Lo inicié en los últimos viajes en tren, en dirección al trabajo, en los primeros minutos de sol del día, y en estas primeras jornadas laborales de septiembre lo he retomado. Han sido precisamente las últimas páginas las que más me han aportado.
No es un ensayo; tampoco un relato: son más bien unas memorias, de los años en que Pennac, escritor francés consagrado, ejercía como profesor de lengua para adolescentes en diferentes centros educativos.
Intenta reflexionar sobre las características y las circunstancias de tantos alumnos zoquetes, malos estudiantes en riesgo de exclusión, y de aquellos profesores que también están de algún modo fuera del sistema y de aquellos otros que hacen de su profesión un salvavidas para muchos chicos.
Su experiencia como alumno zoquete, que precisamente descubre su talento como narrador por otro profesor de lengua que le cayó por azar, le permite plantear con seguridad el asunto qué está abordando.
Ahora bien, lo escribe varios años después de haber sido profesor; y aún siendo consciente de que los alumnos han cambiado mucho en muy poco tiempo, viene a plantear más semejanzas que diferencias entre los jóvenes de hoy y los de otras décadas, y a considerar pues que su metodología sigue siendo válida en la actualidad (pero insisto, no es un ensayo, no es un estudio con validez científica, se trata más bien de su interpretación, de su opinión).

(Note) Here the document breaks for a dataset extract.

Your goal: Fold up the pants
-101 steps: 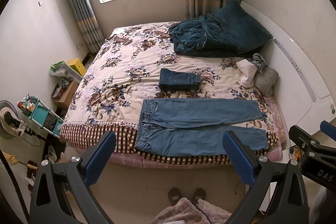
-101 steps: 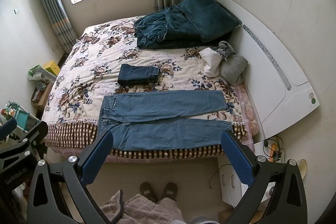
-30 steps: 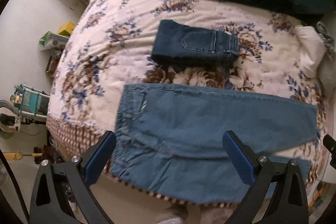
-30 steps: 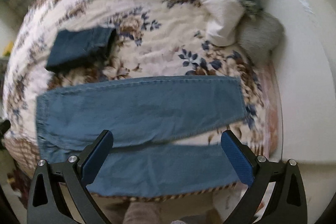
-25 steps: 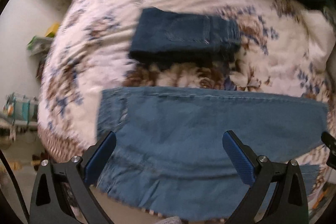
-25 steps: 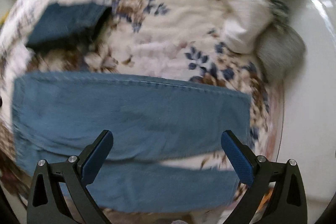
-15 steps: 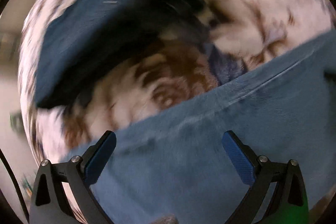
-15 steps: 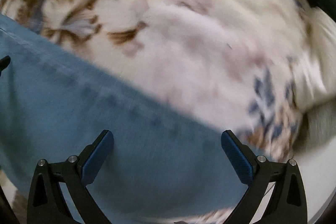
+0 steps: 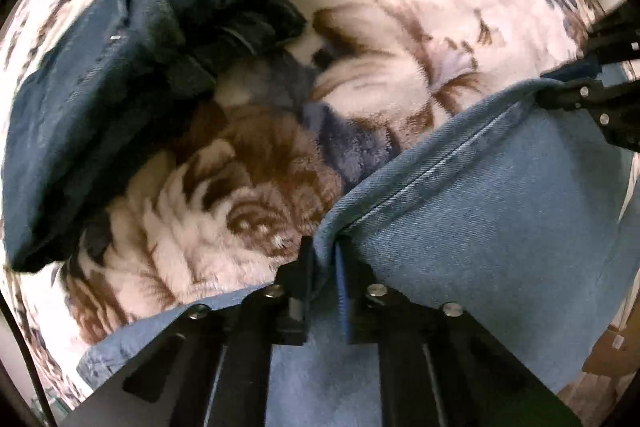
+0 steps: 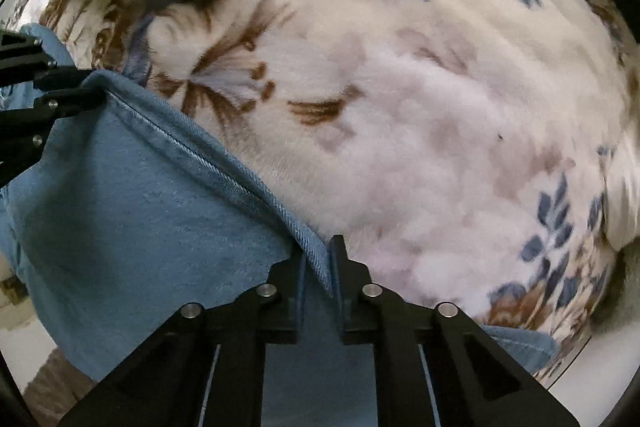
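While the pants [image 9: 500, 187] lie flat on the quilt [image 9: 400, 7], both grippers, left [image 9: 323, 259] and right [image 10: 318, 263], have just closed, pinching their far seam; darker folded jeans [image 9: 120, 47], somewhat blurred, lie beyond

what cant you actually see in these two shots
- Light jeans: waistband and hems cut off by both views' edges.
- Near leg: not visible, under each claw's body, left claw, right claw.
- Dark jeans: blurred in the left view, cropped at the top of the right view.
- Bed edge and floor: out of frame.
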Demonstrator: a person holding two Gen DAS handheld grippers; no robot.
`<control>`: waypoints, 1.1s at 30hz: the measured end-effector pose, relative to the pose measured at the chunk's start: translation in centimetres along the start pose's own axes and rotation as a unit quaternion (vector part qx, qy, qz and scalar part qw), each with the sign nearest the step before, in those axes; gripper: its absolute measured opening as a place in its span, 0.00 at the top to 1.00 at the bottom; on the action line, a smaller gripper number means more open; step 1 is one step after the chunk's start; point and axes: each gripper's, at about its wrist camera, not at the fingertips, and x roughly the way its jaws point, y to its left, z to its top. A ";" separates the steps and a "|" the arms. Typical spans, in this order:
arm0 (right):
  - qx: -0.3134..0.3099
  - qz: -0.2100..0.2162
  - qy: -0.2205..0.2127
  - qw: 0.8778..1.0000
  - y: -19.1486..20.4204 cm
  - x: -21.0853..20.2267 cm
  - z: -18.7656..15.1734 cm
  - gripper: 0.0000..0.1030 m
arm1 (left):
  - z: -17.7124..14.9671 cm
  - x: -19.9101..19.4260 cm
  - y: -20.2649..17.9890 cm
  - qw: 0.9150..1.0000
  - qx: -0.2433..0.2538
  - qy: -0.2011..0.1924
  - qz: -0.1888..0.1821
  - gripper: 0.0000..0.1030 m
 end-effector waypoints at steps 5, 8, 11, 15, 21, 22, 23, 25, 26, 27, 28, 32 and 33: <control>0.030 0.006 -0.033 0.999 0.6 -2.3 -2.5 0.94 | -1.8 -4.2 0.4 0.998 -0.042 -0.035 0.007 0.95; 0.047 0.006 -0.056 0.997 1.2 -4.2 -4.6 0.94 | -3.7 -7.3 0.6 0.996 -0.072 -0.053 0.008 0.95; 0.064 0.010 -0.076 0.995 2.2 -6.1 -8.0 0.94 | -5.8 -9.7 -0.6 0.992 -0.099 -0.072 0.011 0.95; 0.104 0.023 -0.095 0.990 3.3 -11.0 -10.2 0.95 | -8.6 -10.9 -4.2 0.985 -0.146 -0.092 0.002 0.96; 0.153 0.043 -0.090 0.983 8.6 -11.5 -19.8 0.95 | -16.1 -7.7 -9.2 0.971 -0.221 -0.089 -0.023 0.96; 0.160 0.046 -0.079 0.983 10.1 -10.7 -21.8 0.95 | -17.7 -7.3 -10.0 0.970 -0.229 -0.082 -0.027 0.96; 0.162 0.045 -0.071 0.983 10.6 -10.0 -23.0 0.95 | -19.3 -6.6 -10.8 0.967 -0.243 -0.073 -0.033 0.96; 0.164 0.042 -0.051 0.984 12.5 -7.6 -25.4 0.94 | -21.6 -4.4 -11.9 0.962 -0.265 -0.043 -0.050 0.96; 0.167 0.042 -0.044 0.984 13.2 -6.8 -26.1 0.94 | -23.1 -2.9 -12.3 0.958 -0.279 -0.029 -0.057 0.96; 0.169 0.044 -0.035 0.984 14.0 -5.7 -26.8 0.94 | -23.8 -1.8 -12.7 0.958 -0.280 -0.019 -0.057 0.96; 0.166 0.042 -0.026 0.985 14.6 -4.4 -27.4 0.94 | -24.5 -0.7 -12.9 0.956 -0.287 -0.011 -0.057 0.96; 0.168 0.037 -0.007 0.985 15.9 -0.7 -28.9 0.93 | -26.3 4.2 -13.3 0.950 -0.307 0.013 -0.062 0.96; 0.174 0.040 -0.005 0.984 15.9 -0.2 -29.1 0.93 | -26.3 5.0 -13.3 0.948 -0.311 0.014 -0.063 0.96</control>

No obstante, al final, queda bien zanjada la cuestión, ya que Pennac establece que cuando la metodología no logra el efecto deseado, nos queda aún un arma poderosa: el amor, que el zoquete sienta que alguien lo tiene en cuenta, que está preocupado por él.
Finalmente, de todo este trabajo, me quedo con una cita de Víctor Hugo recogida casi al final:
El derecho del niño es ser un hombre; lo que hace al hombre es la luz; lo que hace la luz es la instrucción. De modo que el derecho del niño es la instrucción gratuita, obligatoria.